Everything in the data must be repeated exactly, apart from the pictures, which are left out.

DATASET EXCERPT →
- Opening Delimiter -

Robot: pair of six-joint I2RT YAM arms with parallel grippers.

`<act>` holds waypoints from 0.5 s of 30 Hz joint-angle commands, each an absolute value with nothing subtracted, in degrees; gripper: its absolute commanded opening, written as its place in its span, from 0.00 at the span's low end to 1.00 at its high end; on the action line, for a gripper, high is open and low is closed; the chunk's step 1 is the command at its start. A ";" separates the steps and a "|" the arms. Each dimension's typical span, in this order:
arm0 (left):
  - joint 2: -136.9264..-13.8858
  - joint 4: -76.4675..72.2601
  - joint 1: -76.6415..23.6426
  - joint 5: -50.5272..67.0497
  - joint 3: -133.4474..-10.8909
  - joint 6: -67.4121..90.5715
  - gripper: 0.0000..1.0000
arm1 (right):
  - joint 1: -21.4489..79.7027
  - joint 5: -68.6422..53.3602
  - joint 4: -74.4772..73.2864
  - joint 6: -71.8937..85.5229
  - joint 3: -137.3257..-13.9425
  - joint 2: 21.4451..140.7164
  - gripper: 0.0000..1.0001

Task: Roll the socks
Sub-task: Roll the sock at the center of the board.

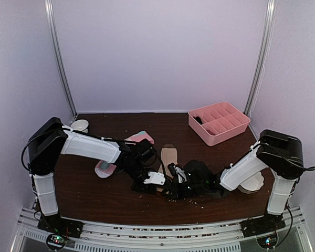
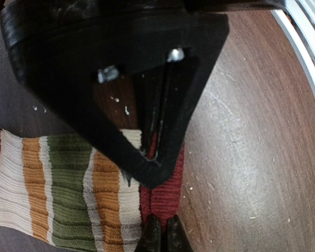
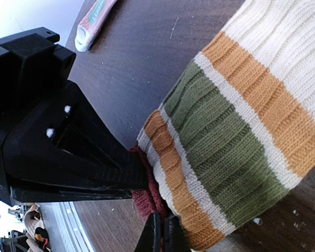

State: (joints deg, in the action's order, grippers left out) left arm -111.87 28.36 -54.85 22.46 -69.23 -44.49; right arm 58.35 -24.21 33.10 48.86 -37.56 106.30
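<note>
The beige sock [image 1: 169, 156] lies at the table's middle. Up close it is ribbed cream with orange and green stripes [image 2: 68, 194] [image 3: 236, 131] and has a maroon cuff [image 2: 165, 197]. My left gripper [image 2: 163, 236] is shut on that cuff from one side. My right gripper [image 3: 163, 233] is shut on the same maroon cuff [image 3: 147, 202] from the opposite side, its tips almost meeting the left's. From above, both grippers [image 1: 165, 185] [image 1: 178, 184] meet at the sock's near end. The pink sock [image 1: 139, 138] lies behind the left arm, partly hidden by it.
A pink divided tray [image 1: 219, 122] stands at the back right. A small white cup [image 1: 80, 125] sits at the back left. A white object [image 1: 252, 184] lies under the right arm. Pale crumbs are scattered near the front edge [image 1: 199, 202].
</note>
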 commanded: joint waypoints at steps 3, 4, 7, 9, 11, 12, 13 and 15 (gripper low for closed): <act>-115.40 31.43 -54.76 19.48 -69.34 -43.36 0.00 | 58.26 -26.68 28.18 49.43 -34.43 108.04 0.03; -115.83 32.83 -54.69 20.19 -69.92 -43.21 0.00 | 58.25 -26.33 28.50 49.03 -34.07 107.61 0.06; -117.91 38.39 -54.24 23.73 -72.77 -42.73 0.00 | 58.41 -22.44 28.72 46.02 -32.48 104.69 0.23; -119.68 42.31 -53.78 26.12 -74.98 -42.56 0.00 | 59.01 -18.10 27.11 42.24 -31.19 101.41 0.29; -121.31 46.34 -53.41 28.50 -77.17 -42.57 0.00 | 59.86 -11.41 24.55 38.04 -29.75 97.45 0.34; -121.97 47.87 -53.17 29.68 -78.19 -42.42 0.00 | 60.36 -8.62 23.92 35.86 -28.69 95.55 0.35; -122.45 49.35 -52.98 30.82 -79.03 -42.45 0.00 | 60.98 -5.83 23.24 33.80 -27.67 93.51 0.36; -122.98 51.27 -52.61 32.97 -80.32 -42.25 0.00 | 62.72 -0.01 22.03 29.81 -25.56 89.73 0.37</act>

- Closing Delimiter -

EXPECTED ANSWER →
Robot: pair of six-joint I2RT YAM arms with parallel grippers.

`<act>` holds waypoints from 0.5 s of 30 Hz joint-angle commands, each an absolute value with nothing subtracted, in degrees; gripper: its absolute commanded opening, written as its place in its span, from 0.00 at the span's low end to 1.00 at its high end; on the action line, for a gripper, high is open and low is closed; the chunk's step 1 is the command at its start. A ";" separates the steps and a "|" the arms. Each dimension's typical span, in this order:
arm0 (left):
  - joint 2: -136.9264..-13.8858
  - joint 4: -76.4675..72.2601
  - joint 1: -76.6415..23.6426
  - joint 5: -50.5272..67.0497
  - joint 3: -133.4474..-10.8909
  - joint 6: -67.4121..90.5715
  - gripper: 0.0000..1.0000
arm1 (right):
  - joint 1: -21.4489..79.7027
  - joint 5: -68.6422..53.3602
  - joint 4: -74.4772..73.2864
  - joint 6: -71.8937..85.5229
  - joint 3: -137.3257..-13.9425
  - joint 2: 21.4451..140.7164
  - gripper: 0.0000..1.0001

Task: Roll the socks
Sub-task: Roll the sock at the center of the board.


State: (joints deg, in the action's order, grippers left out) left arm -111.87 28.36 -54.85 22.46 -69.23 -44.49; right arm 58.35 -24.21 33.10 48.86 -37.56 106.30
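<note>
The beige sock [image 1: 169, 156] lies at the table's middle. Up close it is ribbed cream with orange and green stripes [image 2: 68, 194] [image 3: 236, 131] and has a maroon cuff [image 2: 165, 197]. My left gripper [image 2: 163, 236] is shut on that cuff from one side. My right gripper [image 3: 163, 233] is shut on the same maroon cuff [image 3: 147, 202] from the opposite side, its tips almost meeting the left's. From above, both grippers [image 1: 165, 185] [image 1: 178, 184] meet at the sock's near end. The pink sock [image 1: 139, 138] lies behind the left arm, partly hidden by it.
A pink divided tray [image 1: 219, 122] stands at the back right. A small white cup [image 1: 80, 125] sits at the back left. A white object [image 1: 252, 184] lies under the right arm. Pale crumbs are scattered near the front edge [image 1: 199, 202].
</note>
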 commanded: joint waypoints at steps 3, 4, 7, 9, 11, 12, 13 and 15 (gripper low for closed): <act>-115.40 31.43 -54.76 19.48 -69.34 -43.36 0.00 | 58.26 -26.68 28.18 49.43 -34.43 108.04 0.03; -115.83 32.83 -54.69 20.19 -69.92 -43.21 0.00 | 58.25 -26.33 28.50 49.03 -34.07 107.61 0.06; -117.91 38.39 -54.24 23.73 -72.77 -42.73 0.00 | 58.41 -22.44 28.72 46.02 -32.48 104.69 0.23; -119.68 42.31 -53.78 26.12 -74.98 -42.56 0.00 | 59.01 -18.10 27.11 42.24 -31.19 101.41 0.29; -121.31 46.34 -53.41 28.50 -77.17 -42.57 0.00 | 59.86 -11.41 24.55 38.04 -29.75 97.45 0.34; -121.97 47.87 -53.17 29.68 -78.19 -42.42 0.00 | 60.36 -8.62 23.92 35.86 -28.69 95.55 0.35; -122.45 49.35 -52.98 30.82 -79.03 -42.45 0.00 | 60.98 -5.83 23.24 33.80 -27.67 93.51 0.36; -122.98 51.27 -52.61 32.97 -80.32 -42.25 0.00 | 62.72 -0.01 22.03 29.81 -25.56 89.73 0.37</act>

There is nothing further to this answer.